* **Problem**
Reproduce word for word the lines between those holding "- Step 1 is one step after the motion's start" and "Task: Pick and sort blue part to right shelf", inclusive, and nothing else from the data below.
*** Opening of Given data ***
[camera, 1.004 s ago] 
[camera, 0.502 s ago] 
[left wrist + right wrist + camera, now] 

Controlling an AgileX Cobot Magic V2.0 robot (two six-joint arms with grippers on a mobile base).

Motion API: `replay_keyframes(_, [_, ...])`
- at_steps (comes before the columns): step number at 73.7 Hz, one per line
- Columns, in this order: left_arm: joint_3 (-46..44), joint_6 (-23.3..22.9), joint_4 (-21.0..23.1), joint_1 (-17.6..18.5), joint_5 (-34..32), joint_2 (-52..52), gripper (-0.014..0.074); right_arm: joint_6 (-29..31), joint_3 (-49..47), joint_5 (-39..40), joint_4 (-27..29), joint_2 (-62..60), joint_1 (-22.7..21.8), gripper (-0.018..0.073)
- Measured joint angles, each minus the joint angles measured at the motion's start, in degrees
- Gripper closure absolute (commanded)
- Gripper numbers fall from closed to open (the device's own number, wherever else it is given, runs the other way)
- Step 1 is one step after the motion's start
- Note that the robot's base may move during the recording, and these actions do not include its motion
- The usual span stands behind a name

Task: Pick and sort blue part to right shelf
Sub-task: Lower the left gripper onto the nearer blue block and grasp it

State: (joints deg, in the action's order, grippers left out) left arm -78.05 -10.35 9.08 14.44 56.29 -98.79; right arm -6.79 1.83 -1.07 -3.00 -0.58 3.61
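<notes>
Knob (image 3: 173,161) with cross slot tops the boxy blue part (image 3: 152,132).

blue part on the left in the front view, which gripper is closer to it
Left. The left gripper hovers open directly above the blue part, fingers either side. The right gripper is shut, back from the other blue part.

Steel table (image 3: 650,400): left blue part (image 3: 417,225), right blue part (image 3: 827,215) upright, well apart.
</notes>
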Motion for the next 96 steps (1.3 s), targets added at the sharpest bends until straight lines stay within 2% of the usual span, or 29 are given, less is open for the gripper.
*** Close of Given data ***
* **Solution to this exercise**
- Step 1 is one step after the motion's start
- Note that the robot's base may move during the recording, and these actions do not include its motion
- The usual span stands behind a name

Task: Pick and sort blue part to right shelf

A complete answer has now been given to the exercise.